This is central Nebraska, where you can feel even a small breeze for about ten miles after it comes from…well, wherever wind comes from. There are small, noisy creeks and crickets that chirp in time with the rustle of the leaves on the cottonwood trees, which can grow to incredible heights, even during a dry season. There are the cornfields and other crops, soybeans I guess. Children staring out of car windows are hypnotized by the flickering repetition of the carefully planted rows and I think they dream about water. Why water? I’m not sure. When I think about growing up here, in Columbus, for some reason I’m struck by the sensation of being parched. Like I was always thirsty and had cracked lips and a dry throat, all that. It’s like my memories are looking at all the small lakes and the ponds and the Platte and the Loup Rivers and I know that I could never drink that water, ‘cause drinking that water would make me sick. But it could also cool me down on a hot summer day, or clean me off if I was dirty. Which reminds me, there’s one more place I want to show you, down by the river. Some people call it the Black Bridge, but I’ve always called it the Train Bridge.

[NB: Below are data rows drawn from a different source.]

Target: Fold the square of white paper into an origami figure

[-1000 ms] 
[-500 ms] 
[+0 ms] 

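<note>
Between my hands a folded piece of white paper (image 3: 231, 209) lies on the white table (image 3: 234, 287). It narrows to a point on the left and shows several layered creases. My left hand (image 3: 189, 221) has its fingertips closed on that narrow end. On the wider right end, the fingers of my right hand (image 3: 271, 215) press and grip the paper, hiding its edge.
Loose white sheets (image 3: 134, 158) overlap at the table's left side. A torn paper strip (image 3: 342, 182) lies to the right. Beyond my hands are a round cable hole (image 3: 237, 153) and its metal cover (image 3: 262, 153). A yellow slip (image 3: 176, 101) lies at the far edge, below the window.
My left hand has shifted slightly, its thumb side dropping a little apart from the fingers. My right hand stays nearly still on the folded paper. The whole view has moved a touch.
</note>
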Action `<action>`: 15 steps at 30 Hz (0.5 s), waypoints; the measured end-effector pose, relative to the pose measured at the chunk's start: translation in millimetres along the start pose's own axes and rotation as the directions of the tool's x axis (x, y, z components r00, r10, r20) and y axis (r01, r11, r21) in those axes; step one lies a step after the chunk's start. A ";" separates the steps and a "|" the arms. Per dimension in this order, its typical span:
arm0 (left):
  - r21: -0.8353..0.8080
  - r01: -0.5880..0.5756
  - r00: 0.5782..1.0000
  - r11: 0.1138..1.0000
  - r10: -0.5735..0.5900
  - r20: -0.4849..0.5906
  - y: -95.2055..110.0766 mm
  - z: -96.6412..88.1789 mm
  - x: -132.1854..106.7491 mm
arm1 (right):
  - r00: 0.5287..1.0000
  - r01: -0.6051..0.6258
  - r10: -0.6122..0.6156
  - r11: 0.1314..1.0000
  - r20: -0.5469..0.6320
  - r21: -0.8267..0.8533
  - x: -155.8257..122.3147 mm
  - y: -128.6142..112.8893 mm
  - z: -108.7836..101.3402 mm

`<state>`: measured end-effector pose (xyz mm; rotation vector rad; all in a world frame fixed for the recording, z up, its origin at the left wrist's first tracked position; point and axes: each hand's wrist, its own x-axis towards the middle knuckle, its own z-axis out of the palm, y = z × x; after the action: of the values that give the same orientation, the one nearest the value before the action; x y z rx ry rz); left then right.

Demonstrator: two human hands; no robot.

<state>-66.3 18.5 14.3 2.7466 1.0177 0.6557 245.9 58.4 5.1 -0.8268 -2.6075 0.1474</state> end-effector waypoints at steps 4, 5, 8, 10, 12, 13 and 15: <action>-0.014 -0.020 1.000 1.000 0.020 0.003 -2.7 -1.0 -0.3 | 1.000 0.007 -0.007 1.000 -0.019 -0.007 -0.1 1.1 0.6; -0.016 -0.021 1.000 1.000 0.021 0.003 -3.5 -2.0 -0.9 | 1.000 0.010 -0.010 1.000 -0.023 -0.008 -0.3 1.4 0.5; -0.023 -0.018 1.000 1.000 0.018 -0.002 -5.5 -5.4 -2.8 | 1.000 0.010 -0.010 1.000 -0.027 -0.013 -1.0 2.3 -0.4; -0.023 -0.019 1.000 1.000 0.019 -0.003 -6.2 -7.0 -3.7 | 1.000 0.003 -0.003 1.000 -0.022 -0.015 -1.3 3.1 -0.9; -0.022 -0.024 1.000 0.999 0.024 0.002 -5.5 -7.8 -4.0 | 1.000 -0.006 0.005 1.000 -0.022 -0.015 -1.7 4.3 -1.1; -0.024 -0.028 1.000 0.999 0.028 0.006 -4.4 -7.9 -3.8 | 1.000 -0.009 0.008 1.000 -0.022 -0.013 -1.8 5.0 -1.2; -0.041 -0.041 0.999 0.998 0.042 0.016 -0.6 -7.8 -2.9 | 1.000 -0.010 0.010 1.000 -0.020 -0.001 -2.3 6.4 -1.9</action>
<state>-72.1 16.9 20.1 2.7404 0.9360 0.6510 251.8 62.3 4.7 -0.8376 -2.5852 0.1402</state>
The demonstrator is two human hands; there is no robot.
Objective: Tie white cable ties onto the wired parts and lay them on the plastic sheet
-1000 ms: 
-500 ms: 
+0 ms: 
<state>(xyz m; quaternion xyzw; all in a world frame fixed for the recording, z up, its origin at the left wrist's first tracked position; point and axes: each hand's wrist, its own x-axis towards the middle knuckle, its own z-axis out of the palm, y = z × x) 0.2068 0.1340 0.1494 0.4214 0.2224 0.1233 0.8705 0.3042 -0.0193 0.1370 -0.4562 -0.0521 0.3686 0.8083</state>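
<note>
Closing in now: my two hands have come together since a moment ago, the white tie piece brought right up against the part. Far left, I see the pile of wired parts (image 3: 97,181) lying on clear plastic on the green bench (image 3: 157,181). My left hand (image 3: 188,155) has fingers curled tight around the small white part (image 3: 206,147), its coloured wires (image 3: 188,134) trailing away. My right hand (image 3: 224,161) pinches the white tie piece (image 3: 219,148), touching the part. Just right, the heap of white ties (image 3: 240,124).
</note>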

You won’t see it from the either highway and it didn’t buckle or break in the flood of 1947 or when the waters rose again in 1993. The bridge is pretty hidden and it’s fairly small on anyone’s scale. From what I understand, it was built in 1913 and that cast-iron bridge must bear the weight of over twenty trains a day, probably more. There’s graffiti all over the cement pillars embedded into the sandy riverbank. In bright green paint, someone has declared that he will love Sara 4EVER, and hardly an inch away, in blue, is what I think is Sara’s reply: U BROKE MY ♥. UR A DICK! Beneath the bridge, there are more honest tributes to love (R.I.P. MARTY) and we’ll also find an odd mixture of emotion and philosophy, of pride (NATE WAS HERE) and apathy (I DON”T KNOW WHAT TO DO WITH MY LIFE…AND I DON’T CARE). I think it all forms a rather incredible mural when you stand back and look at it. The smeared remnants of small fires, the beer cans, the litter and cigarette butts and the footprints blend into with the colorful graffiti and make for a nice contrast against the dark geometric patterns on the bridge. That’s what I see, anyway.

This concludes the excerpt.